Source material
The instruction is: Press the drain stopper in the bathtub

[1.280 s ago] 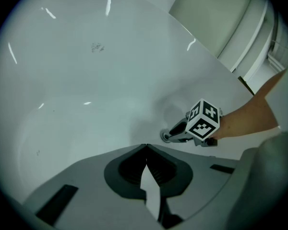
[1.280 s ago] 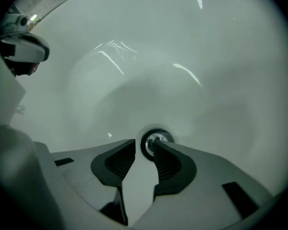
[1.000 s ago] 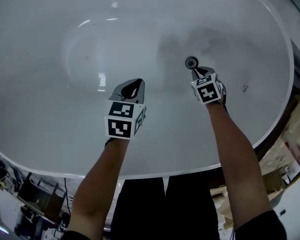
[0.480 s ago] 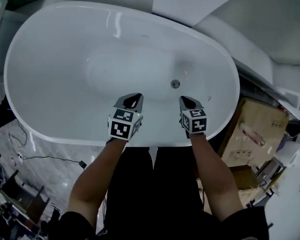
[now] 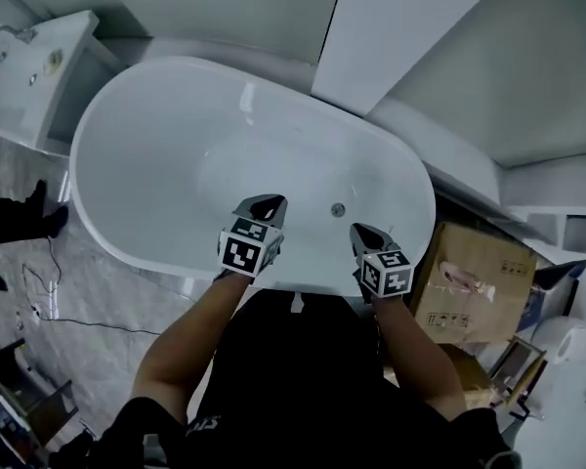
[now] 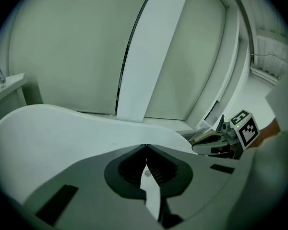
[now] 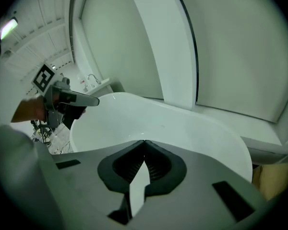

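The white oval bathtub (image 5: 176,154) lies below me, and its small round drain stopper (image 5: 338,209) sits on the tub floor towards the right end. My left gripper (image 5: 266,203) hangs over the tub's near side, left of the stopper, jaws shut and empty. Over the near rim, just right of the stopper and well above it, my right gripper (image 5: 363,231) is also shut on nothing. In the left gripper view the shut jaws (image 6: 146,146) point across the tub rim (image 6: 62,123), with the right gripper (image 6: 216,140) beside them. The right gripper view shows shut jaws (image 7: 144,141) above the tub (image 7: 173,123).
A cardboard box (image 5: 474,281) stands right of the tub. A white washbasin unit (image 5: 29,76) is at the upper left and a white wall panel (image 5: 391,37) rises behind the tub. Cables (image 5: 49,311) and a person's dark shoes (image 5: 10,223) are on the floor at left.
Both grippers have lifted up and back out of the tub; the right one has left the drain stopper it was next to. The head view has pulled far back, showing the whole tub.
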Available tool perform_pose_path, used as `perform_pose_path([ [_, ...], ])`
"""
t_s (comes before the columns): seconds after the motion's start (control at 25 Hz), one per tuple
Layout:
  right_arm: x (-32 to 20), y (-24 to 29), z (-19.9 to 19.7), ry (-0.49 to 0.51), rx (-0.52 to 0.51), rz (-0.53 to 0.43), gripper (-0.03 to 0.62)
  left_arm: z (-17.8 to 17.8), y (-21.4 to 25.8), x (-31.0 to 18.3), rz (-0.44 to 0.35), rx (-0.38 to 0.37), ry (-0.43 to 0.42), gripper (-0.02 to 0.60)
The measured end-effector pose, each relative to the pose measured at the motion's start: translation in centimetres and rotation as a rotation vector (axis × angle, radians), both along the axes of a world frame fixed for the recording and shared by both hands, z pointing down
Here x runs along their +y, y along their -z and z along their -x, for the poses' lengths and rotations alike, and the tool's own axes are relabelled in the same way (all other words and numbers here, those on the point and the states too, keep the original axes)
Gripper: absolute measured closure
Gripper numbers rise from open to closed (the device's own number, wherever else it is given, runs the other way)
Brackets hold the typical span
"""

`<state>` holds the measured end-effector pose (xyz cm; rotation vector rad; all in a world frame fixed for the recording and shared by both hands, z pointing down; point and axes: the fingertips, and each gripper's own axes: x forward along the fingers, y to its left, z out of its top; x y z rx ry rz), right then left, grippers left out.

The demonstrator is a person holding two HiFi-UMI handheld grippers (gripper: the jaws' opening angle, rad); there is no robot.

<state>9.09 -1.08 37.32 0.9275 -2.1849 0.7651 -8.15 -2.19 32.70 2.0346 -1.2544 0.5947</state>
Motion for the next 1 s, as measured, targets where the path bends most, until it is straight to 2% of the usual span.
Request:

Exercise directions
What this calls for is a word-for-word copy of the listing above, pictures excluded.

Solution
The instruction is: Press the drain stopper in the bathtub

[1.280 s ago] 
[1.280 s ago] 
[1.000 s ago] 
[0.480 s ago] 
[now] 
[now] 
[now] 

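The white oval bathtub (image 5: 176,154) lies below me, and its small round drain stopper (image 5: 338,209) sits on the tub floor towards the right end. My left gripper (image 5: 266,203) hangs over the tub's near side, left of the stopper, jaws shut and empty. Over the near rim, just right of the stopper and well above it, my right gripper (image 5: 363,231) is also shut on nothing. In the left gripper view the shut jaws (image 6: 146,146) point across the tub rim (image 6: 62,123), with the right gripper (image 6: 216,140) beside them. The right gripper view shows shut jaws (image 7: 144,141) above the tub (image 7: 173,123).
A cardboard box (image 5: 474,281) stands right of the tub. A white washbasin unit (image 5: 29,76) is at the upper left and a white wall panel (image 5: 391,37) rises behind the tub. Cables (image 5: 49,311) and a person's dark shoes (image 5: 10,223) are on the floor at left.
Both grippers have lifted up and back out of the tub; the right one has left the drain stopper it was next to. The head view has pulled far back, showing the whole tub.
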Available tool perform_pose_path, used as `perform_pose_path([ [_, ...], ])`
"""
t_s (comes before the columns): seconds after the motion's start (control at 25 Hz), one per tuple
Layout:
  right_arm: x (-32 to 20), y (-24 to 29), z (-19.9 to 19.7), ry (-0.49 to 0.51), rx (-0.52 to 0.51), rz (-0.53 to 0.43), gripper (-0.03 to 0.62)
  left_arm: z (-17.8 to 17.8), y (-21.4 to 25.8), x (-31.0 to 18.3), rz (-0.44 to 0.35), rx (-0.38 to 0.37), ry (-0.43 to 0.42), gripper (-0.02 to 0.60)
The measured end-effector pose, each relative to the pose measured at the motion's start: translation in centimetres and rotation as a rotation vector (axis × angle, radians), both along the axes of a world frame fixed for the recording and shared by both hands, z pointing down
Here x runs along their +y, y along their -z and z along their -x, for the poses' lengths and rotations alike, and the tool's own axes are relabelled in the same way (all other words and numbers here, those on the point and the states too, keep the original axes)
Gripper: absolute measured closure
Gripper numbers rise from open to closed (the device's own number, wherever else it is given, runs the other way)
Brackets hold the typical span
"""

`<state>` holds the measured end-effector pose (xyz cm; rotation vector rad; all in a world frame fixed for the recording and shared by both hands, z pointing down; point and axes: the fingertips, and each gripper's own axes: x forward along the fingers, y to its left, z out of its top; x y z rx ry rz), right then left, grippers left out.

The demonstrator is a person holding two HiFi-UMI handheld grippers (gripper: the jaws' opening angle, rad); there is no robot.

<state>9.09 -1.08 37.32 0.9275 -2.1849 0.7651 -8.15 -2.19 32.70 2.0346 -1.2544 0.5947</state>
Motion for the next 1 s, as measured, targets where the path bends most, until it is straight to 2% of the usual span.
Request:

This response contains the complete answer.